→ **Work instructions**: Below are records; work out how many of their lines hold the string "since" and give that number alone.

[Records from a data collection]
*** Begin section ***

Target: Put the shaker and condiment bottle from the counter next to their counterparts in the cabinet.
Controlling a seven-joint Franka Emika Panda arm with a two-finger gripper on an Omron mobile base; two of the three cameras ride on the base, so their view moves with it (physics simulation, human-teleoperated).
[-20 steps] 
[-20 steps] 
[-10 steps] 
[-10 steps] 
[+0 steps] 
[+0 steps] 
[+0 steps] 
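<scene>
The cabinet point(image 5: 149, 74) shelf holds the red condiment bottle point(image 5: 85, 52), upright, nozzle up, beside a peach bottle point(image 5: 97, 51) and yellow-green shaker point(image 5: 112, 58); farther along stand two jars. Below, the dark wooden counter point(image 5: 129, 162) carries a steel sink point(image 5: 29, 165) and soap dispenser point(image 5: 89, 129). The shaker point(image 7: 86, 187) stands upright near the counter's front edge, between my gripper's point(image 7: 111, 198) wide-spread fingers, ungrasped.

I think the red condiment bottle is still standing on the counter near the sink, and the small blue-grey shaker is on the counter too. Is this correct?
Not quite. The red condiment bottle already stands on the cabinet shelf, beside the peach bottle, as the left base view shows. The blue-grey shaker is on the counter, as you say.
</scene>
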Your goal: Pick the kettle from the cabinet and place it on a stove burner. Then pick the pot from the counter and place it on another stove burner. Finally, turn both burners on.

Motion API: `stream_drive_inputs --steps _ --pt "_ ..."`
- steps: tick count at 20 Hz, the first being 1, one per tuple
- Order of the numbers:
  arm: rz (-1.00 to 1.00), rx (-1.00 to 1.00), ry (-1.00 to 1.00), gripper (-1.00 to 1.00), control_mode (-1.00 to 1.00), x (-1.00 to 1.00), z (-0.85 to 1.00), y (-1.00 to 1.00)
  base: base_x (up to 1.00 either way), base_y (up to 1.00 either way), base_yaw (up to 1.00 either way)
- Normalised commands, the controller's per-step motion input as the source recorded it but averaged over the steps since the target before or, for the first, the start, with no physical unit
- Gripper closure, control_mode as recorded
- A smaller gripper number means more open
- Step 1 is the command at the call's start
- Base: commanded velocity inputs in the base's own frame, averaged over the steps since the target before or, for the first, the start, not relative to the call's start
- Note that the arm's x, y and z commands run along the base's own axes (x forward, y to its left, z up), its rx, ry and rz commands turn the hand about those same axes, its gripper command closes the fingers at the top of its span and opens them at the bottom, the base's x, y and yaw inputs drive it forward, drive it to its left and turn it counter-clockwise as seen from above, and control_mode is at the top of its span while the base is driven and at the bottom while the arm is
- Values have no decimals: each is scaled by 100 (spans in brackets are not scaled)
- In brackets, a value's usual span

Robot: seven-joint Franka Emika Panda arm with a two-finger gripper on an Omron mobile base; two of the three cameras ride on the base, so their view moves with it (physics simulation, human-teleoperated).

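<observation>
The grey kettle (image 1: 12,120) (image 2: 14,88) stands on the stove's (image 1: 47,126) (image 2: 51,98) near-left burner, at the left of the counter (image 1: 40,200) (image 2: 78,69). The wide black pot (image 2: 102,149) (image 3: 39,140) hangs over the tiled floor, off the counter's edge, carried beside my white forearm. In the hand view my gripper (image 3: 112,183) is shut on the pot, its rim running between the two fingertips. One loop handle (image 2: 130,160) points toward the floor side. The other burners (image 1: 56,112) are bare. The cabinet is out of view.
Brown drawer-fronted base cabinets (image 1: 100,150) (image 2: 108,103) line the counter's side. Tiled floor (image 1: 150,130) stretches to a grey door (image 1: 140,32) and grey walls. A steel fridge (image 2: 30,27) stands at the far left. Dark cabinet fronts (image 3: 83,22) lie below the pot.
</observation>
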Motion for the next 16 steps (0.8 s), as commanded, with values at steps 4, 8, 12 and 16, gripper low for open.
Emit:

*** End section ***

→ **Reply**: 2